What is needed - Here the job is to print only the lines from the one containing "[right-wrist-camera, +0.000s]" to the end of the entries, both included, exactly as they stand, with pictures excluded.

[[ Provided material, beginning ]]

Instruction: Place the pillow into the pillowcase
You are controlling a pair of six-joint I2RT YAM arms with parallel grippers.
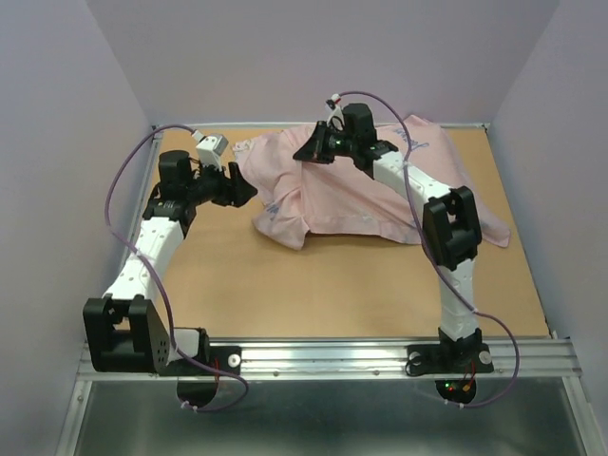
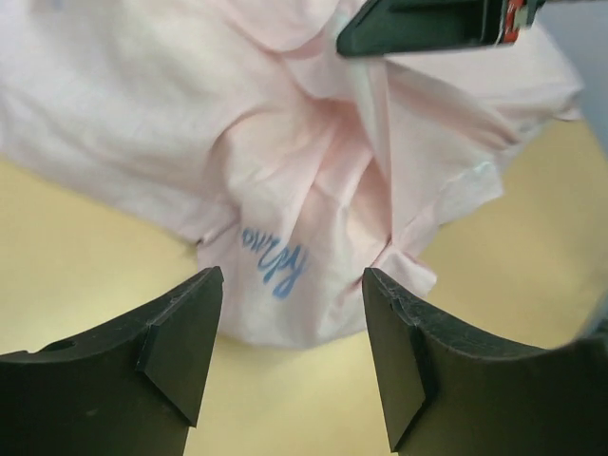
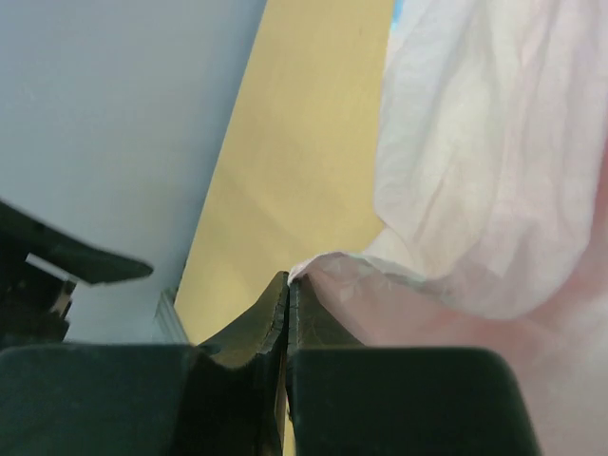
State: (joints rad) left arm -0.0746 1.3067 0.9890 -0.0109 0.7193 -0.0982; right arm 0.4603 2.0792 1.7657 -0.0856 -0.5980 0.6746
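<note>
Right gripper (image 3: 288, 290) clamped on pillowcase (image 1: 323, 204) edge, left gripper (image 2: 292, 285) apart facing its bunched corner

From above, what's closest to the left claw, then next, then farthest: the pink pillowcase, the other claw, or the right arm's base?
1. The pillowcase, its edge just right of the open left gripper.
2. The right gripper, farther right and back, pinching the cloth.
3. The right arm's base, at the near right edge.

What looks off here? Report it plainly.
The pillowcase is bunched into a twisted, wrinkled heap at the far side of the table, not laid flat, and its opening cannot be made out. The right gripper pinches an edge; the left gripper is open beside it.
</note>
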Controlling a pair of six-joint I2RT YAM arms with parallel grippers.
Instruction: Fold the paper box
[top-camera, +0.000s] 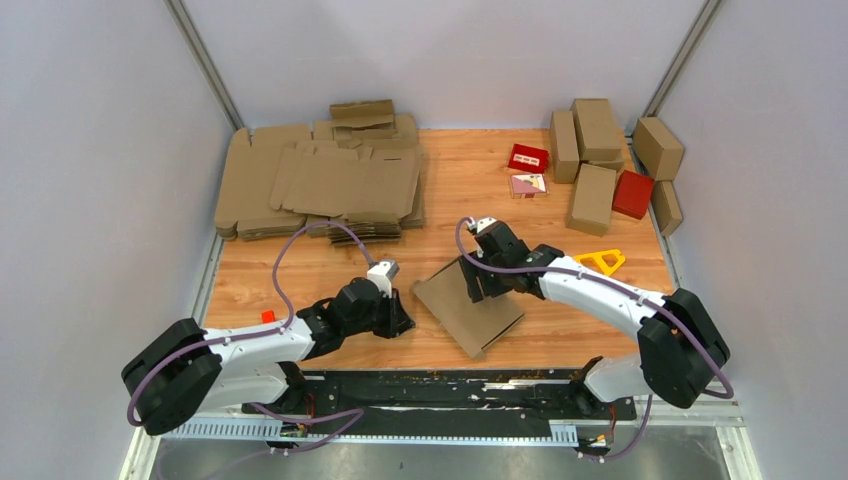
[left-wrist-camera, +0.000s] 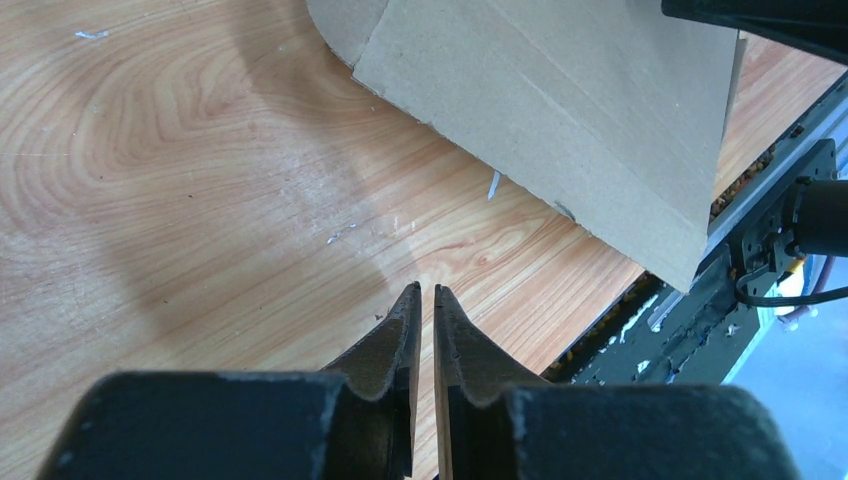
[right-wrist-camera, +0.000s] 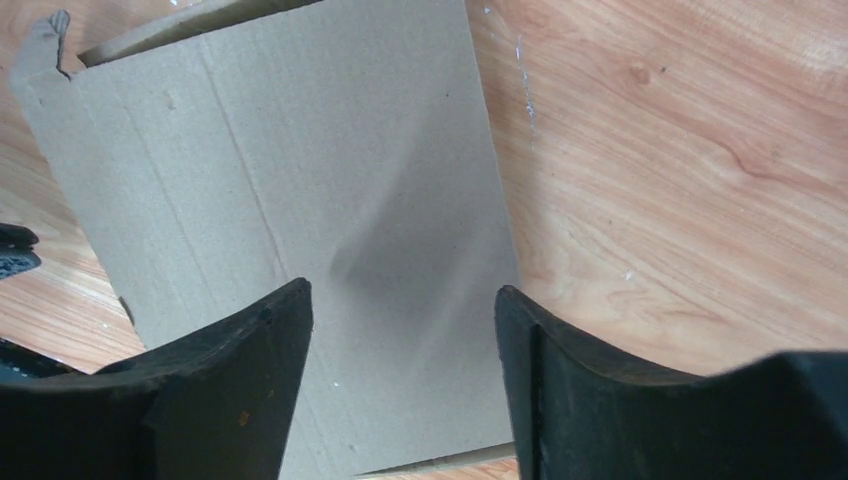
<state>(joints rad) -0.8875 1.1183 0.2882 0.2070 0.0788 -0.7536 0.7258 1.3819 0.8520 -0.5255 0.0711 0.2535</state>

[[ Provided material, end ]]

Answer box -
[right-wrist-camera, +0.000s] 
<state>(joints rad) -0.8875 1.1183 0.2882 0.2070 0.0788 -0.7536 0.7258 1.3819 0.8520 -0.5255 0.0711 0.2535</state>

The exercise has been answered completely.